Author: Sreyan Ghosh
Date created: 2022/07/01
Last modified: 2022/08/27
Description: Pretraining BERT using Hugging Face Transformers on NSP and MLM.
In the field of computer vision, researchers have repeatedly shown the value of transfer learning — pretraining a neural network model on a known task/dataset, for instance ImageNet classification, and then performing fine-tuning — using the trained neural network as the basis of a new specific-purpose model. In recent years, researchers have shown that a similar technique can be useful in many natural language tasks.

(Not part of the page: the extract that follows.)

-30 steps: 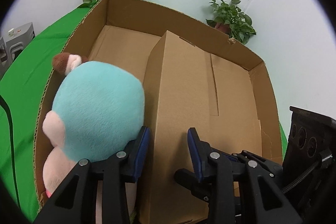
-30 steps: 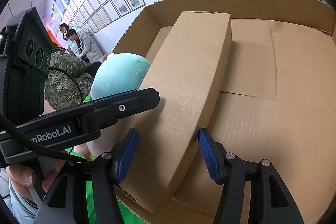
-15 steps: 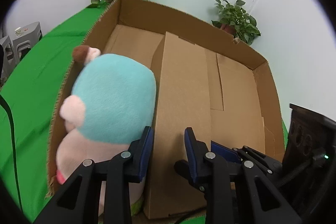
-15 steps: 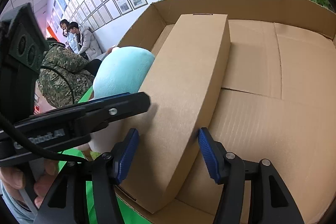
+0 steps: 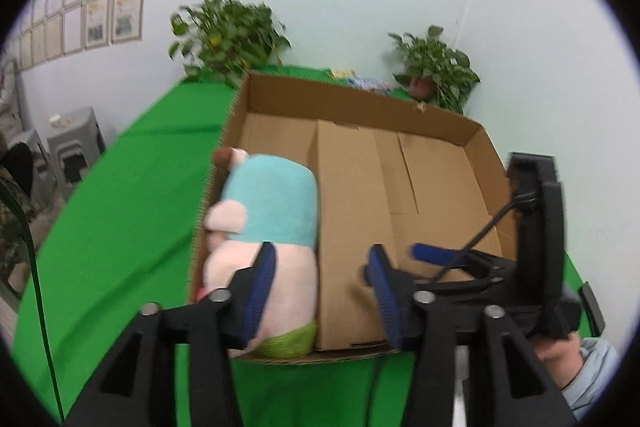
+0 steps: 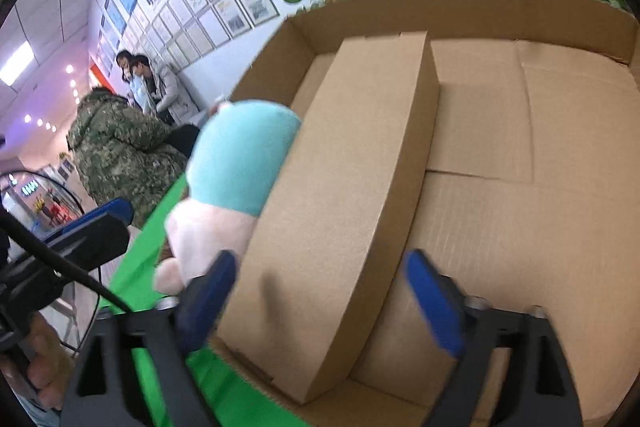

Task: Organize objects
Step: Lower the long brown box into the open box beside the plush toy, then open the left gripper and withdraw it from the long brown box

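Note:
A large open cardboard tray box (image 5: 352, 99) stands on the green table. Inside it, a long closed cardboard box (image 5: 348, 211) lies along the middle, and a plush toy (image 5: 272, 215) with a teal back and pink body is wedged between that box and the tray's left wall. My left gripper (image 5: 322, 291) is open and empty, held above the tray's near edge. My right gripper (image 6: 320, 295) is open and empty, its jaws on either side of the long box's (image 6: 340, 187) near end without touching. The plush (image 6: 240, 163) shows left of it.
Two potted plants (image 5: 228, 35) (image 5: 432, 67) stand by the white wall behind the tray. Grey stools (image 5: 72, 143) stand left of the green table (image 5: 120, 211). Several people (image 6: 120, 131) are by the wall with framed pictures at the left.
Both grippers have pulled back and up from the tray. The left gripper's jaws have opened wider and no longer touch the plush. The long box and plush stay in the tray.

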Demonstrator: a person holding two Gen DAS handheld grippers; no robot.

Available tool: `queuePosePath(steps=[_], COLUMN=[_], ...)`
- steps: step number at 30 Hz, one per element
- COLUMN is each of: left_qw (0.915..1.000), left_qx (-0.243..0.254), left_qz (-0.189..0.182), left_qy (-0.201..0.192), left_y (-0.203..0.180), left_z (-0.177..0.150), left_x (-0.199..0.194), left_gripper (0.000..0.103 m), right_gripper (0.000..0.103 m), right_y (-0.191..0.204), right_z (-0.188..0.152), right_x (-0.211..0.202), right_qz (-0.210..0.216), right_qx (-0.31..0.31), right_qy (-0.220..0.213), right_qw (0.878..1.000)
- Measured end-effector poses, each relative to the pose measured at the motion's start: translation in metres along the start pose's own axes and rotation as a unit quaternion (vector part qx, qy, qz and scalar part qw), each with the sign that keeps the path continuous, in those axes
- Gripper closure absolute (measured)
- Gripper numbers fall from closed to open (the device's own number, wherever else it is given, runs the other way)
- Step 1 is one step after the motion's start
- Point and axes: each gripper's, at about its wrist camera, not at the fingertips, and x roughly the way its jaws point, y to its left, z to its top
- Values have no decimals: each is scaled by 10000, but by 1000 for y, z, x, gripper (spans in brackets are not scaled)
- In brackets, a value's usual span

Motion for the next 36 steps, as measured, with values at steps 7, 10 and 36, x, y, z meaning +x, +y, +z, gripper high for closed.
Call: queuePosePath(steps=[7,10,36], left_qw=[9994,9992,9959], left_qx=[-92,-144,565], left_qz=[235,283,624], left_qy=[-251,-249,-316], left_y=[21,28,-44], left_z=[-9,-15,-68], left_x=[-27,-31,-10], left_gripper=[45,45,17], right_gripper=[1,1,7], right_y=[-2,-8,25], right_z=[-2,-4,-143], right_x=[-27,-22,-149], right_qz=[-55,-142,-1796], right_qx=[242,352,310], right_qy=[-210,-82,-1205], right_qw=[9995,9992,9758])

BERT makes use of Transformer, an attention mechanism that learns contextual relations between words (or subwords) in a text. In its vanilla form, Transformer includes two separate mechanisms — an encoder that reads the text input and a decoder that produces a prediction for the task. Since BERT’s goal is to generate a language model, only the encoder mechanism is necessary. The detailed workings of Transformer are described in a paper by Google.
As opposed to directional models, which read the text input sequentially (left-to-right or right-to-left), the Transformer encoder reads the entire sequence of words at once. Therefore it is considered bidirectional, though it would be more accurate to say that it’s non-directional. This characteristic allows the model to learn the context of a word based on all of its surroundings (left and right of the word).
When training language models, a challenge is defining a prediction goal.
Many models predict the next word in a sequence (e.g. "The child came home from _"
),
a directional approach which inherently limits context learning. To overcome this
challenge, BERT uses two training strategies:
Before feeding word sequences into BERT, 15% of the words in each sequence are replaced
with a [MASK]
token. The model then attempts to predict the original value of the masked
words, based on the context provided by the other, non-masked, words in the sequence.
In the BERT training process, the model receives pairs of sentences as input and learns to predict if the second sentence in the pair is the subsequent sentence in the original document. During training, 50% of the inputs are a pair in which the second sentence is the subsequent sentence in the original document, while in the other 50% a random sentence from the corpus is chosen as the second sentence. The assumption is that the random sentence will represent a disconnect from the first sentence.
Though Google provides a pretrained BERT checkpoint for English, you may often need
to either pretrain the model from scratch for a different language, or do a
continued-pretraining to fit the model to a new domain. In this notebook, we pretrain
BERT from scratch optimizing both MLM and NSP objectves using 🤗 Transformers on the WikiText
English dataset loaded from 🤗 Datasets.
pip install git+https://github.com/huggingface/transformers.git
pip install datasets
pip install huggingface-hub
pip install nltk
import nltk
import random
import logging
import tensorflow as tf
from tensorflow import keras
nltk.download("punkt")
# Only log error messages
tf.get_logger().setLevel(logging.ERROR)
# Set random seed
tf.keras.utils.set_random_seed(42)
[nltk_data] Downloading package punkt to /speech/sreyan/nltk_data...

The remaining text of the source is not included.